Certain aspects of the game of blackjack as presently played in casinos, notably those in Atlantic City, New Jersey, are relevant to the preferred embodiment of this invention. For example, the rules of the Atlantic City casinos require that the cards be dealt face-up and that the player not touch the cards. These facts are important because they enable an ordinary video camera mounted on the ceiling to "look" directly down upon the playing table surface so as to "see" the cards directly. In games where there is a strategy involved in the sequence of revealing the value of the cards dealt to a player, more elaborated monitoring means, e.g., markings on the backs of the cards invisible to the players but detectable by the camera, might have to be adopted. In the game of blackjack there is no strategy of this type. The casino rules also require that the player not touch the cards and that they be deposited by the dealer in specified locations on the table. This can be used to correlate the cards dealt to a specific location with the particular player. Similarly, the player's bets, represented by multicolored "chips", are also placed in specified locations on the table according to the rules. The number and color of the chips can be determined by the video camera and scanner, and the amount of the bet can accordingly be calculated by the associated computer, so as to determine whether the correct pay-outs are made and also to keep a running total of the number of chips collected by a given dealer.

FIG. 1 shows the layout of a typical blackjack table, seen from above. The dealer sits at a position 10 facing players arranged from his left at 12 through a number of intermediary positions, typically not more than seven, to a right-most position 16. The table is marked with square areas 18 into which the cards are dealt; areas 20 are also provided in which the players deposit their bets. It will be appreciated that if one knows the cards which are dealt and the bets which are made, one can evaluate the proper outcome of the deal without ambiguity. There are no questions of strategy or of alternatives of play in blackjack which are not apparent from the position of the cards and the bets made. Therefore, both the chips and the card values are directly observable from above, so that a single video camera in the ceiling of the room in which the play takes place is adequate to monitor the play.

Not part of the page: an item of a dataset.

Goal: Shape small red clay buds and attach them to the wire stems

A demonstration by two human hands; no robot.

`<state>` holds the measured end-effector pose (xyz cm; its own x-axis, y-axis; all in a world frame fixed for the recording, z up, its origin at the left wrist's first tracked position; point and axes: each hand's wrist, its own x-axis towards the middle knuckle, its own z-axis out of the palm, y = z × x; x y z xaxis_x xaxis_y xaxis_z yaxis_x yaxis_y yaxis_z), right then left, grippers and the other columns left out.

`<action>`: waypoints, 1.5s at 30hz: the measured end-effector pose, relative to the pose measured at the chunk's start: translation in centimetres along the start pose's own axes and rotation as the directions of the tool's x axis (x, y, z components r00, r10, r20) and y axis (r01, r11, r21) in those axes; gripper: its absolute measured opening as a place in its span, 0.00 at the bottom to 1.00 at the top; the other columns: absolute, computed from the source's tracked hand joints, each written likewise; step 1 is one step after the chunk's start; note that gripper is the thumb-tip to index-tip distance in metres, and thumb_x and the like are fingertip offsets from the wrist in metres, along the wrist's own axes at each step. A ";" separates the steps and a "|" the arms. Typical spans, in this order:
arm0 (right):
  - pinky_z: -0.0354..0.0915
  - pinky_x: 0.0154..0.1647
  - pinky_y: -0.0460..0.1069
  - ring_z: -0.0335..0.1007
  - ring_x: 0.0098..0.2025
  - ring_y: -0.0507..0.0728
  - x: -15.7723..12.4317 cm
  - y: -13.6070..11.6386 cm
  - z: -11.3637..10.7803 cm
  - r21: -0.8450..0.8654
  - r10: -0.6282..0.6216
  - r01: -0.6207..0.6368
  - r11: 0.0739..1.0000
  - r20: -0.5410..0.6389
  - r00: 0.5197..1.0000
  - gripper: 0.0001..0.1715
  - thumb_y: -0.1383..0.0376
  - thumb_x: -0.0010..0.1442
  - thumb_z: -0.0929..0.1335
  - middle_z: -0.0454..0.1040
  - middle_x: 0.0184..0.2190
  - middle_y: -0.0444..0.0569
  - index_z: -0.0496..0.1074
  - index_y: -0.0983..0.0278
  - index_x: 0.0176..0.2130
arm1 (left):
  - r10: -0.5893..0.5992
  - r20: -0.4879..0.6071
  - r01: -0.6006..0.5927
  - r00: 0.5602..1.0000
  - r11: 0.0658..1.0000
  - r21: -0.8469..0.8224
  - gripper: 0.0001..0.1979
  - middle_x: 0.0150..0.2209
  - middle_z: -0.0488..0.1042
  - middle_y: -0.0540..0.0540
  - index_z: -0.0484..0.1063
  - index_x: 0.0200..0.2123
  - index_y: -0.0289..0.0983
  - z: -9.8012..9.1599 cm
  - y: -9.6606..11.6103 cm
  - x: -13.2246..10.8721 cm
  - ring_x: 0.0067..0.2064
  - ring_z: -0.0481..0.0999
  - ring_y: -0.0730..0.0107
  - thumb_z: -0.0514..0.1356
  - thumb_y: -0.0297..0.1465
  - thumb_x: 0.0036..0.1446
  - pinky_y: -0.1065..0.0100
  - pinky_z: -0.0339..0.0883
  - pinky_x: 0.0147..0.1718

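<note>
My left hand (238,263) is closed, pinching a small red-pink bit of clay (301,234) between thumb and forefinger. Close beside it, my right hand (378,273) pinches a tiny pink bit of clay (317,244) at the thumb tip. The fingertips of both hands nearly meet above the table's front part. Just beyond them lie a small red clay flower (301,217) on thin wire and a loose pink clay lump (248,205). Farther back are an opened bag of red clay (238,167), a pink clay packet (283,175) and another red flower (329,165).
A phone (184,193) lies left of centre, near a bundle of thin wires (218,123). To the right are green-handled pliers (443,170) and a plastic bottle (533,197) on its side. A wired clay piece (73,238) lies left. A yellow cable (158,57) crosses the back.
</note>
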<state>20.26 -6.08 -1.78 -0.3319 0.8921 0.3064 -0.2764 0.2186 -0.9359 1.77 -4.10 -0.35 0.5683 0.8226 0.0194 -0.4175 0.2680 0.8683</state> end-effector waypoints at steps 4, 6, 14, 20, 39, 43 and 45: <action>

FIG. 2 shows a currently envisioned embodiment of a system for monitoring a plurality of tables. Each table is provided with its own camera, the output of which, 22, is connected to individual card and bet recognition units 24. These generate outputs with respect to each table, which are fed over bus line 26 to a central computer 28 which records the statistics of a day's play, for example. Computer 28 may be enabled to output a report on a printer 30 and provide a running display on a CRT terminal 32 of the statistics of play, and whether the play at any table exhibits trends which could give a card counter an advantage. If desired, a second CRT terminal 34 could also be installed in the "pit" in which the tables are located, as could a display of the history of play, as at 36. Each card and bet recognition unit 24 would be adapted to give an alarm as at 38, which would be energized in the event of a dealer error, or the like.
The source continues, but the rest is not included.